And you thought there was a lot of empty space in the solar system. Well, there’s even more nothing inside an atom. A hydrogen atom is only about a ten millionth of a millimeter in diameter, but the proton in the middle is a hundred thousand times smaller, and the electron whizzing around the outside is a thousand times smaller than THAT. The rest of the atom is empty. I tried to picture it, and I couldn’t. So I put together this page – and I still can’t picture it.
The page is scaled so that the smallest thing on it, the electron, is one pixel. That makes the proton, this big ball right next to us, a thousand pixels across, and the distance between them is… yep, fifty million pixels (not a hundred million, because we’re only showing the radius of the atom. ie: from the middle to the edge). If your monitor displays 72 pixels to the inch, then that works out to eleven miles – making this possibly the biggest page you’ve ever seen.
Okay, we all know that, science-wise, this is utterly bogus. Mostly because the proton and electron are not little spheres of fixed size, as our classical intuitions inevitably imagine them to be — they should be represented by wavefunctions, and the electron’s wavefunction in particular should be spread throughout all eleven miles.
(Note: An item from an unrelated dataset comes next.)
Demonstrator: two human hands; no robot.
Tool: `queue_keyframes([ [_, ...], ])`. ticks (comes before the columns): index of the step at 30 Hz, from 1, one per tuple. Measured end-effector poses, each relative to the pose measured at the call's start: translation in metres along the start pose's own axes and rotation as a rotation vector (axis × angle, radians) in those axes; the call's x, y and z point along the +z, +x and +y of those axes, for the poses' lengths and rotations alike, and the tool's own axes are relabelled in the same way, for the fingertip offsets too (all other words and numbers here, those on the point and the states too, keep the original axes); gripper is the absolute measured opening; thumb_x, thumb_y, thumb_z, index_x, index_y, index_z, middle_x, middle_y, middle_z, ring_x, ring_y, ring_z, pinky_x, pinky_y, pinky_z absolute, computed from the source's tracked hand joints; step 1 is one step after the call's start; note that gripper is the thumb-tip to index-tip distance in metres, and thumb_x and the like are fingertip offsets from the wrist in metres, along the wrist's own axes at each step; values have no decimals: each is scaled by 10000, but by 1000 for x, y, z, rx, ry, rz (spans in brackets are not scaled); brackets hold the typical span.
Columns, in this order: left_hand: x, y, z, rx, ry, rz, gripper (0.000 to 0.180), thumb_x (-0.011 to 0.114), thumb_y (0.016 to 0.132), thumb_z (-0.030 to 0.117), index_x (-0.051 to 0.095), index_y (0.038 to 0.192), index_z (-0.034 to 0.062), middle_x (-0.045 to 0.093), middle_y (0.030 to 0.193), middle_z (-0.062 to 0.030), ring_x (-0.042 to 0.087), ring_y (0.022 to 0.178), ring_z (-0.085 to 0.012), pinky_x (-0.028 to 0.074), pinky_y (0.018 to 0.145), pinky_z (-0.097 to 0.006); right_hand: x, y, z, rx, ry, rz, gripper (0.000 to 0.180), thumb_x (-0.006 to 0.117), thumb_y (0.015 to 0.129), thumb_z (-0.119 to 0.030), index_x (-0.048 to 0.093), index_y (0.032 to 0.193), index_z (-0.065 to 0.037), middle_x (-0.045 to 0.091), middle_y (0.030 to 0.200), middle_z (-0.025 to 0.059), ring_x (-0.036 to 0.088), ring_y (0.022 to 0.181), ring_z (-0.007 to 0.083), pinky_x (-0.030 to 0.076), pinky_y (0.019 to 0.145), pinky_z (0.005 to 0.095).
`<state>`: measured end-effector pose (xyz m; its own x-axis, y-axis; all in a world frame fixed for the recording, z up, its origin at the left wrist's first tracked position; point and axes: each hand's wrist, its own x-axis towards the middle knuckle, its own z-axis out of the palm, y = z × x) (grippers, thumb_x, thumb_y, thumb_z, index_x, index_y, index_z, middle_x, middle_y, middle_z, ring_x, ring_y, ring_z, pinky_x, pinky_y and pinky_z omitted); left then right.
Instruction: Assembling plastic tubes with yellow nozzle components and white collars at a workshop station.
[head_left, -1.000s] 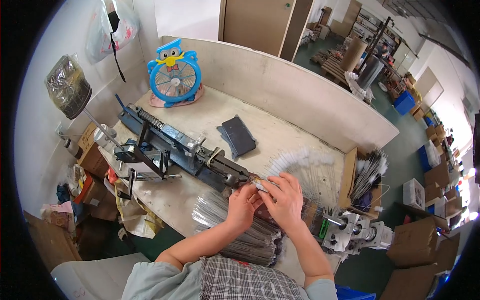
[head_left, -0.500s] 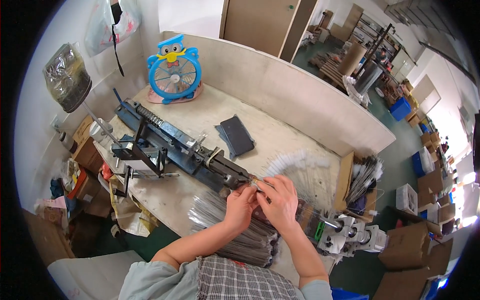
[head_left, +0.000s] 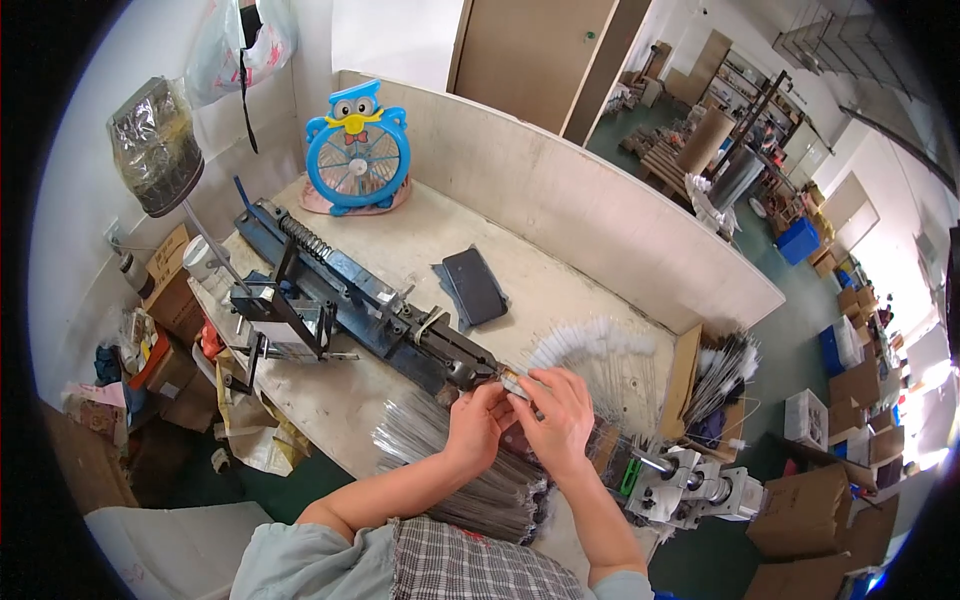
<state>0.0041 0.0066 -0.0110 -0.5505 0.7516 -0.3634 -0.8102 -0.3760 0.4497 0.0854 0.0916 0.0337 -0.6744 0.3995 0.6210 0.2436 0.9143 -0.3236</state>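
Observation:
My left hand [head_left: 476, 432] is closed in a pinch just below the front end of a long black and blue bench machine [head_left: 440, 345]; what its fingertips hold, if anything, is hidden. Beside it, my right hand [head_left: 556, 418] has thumb and fingers closed on a small whitish piece [head_left: 514, 384] at the machine's tip. The two hands' fingertips nearly meet there. Under my forearms lies a thick bundle of thin metal wires [head_left: 455, 465]. Past my right hand, thin wires with white bristly ends [head_left: 590, 343] fan out over the table.
A black phone [head_left: 474, 287] lies on a dark cloth behind the machine. A blue cartoon fan [head_left: 358, 160] stands at the back left. To the right are a silver clamp-like device [head_left: 695, 487] and a carton of wires [head_left: 683, 385]. A low partition [head_left: 560, 190] edges the table.
The view has shifted slightly. My hands stay at the machine's tip; my right fingers have changed position a little, and the whitish piece shows more clearly.

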Motion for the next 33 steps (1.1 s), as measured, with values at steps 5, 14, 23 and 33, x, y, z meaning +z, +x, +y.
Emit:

Admittedly, an eleven-mile web page that accurately represented the ground-state wavefunction of the hydrogen atom would have been harder to construct (although, hmm, maybe not impossible). And I’m not sure where the “sizes” of the particles came from. The proton really does have a size, about 1.5 x 10-15 m, since it’s a bound state of quarks. But the electron is a point particle, as far as we know. There are various distance scales you can associate to it, but the smallest of these is the classical electron radius, which is about twice the size of the proton diameter. John Baez explains. I don’t know how to get an electron to be one thousandth the size of a proton, unless you’re using masses rather than lengths, which is a big mistake because (in the wacky world of quantum mechanics) lengths get smaller when masses get bigger.
Still, it gives you some feeling for the instubstantiality of matter, as Geiger and Marsden long ago demonstrated. And it’s pretty cool.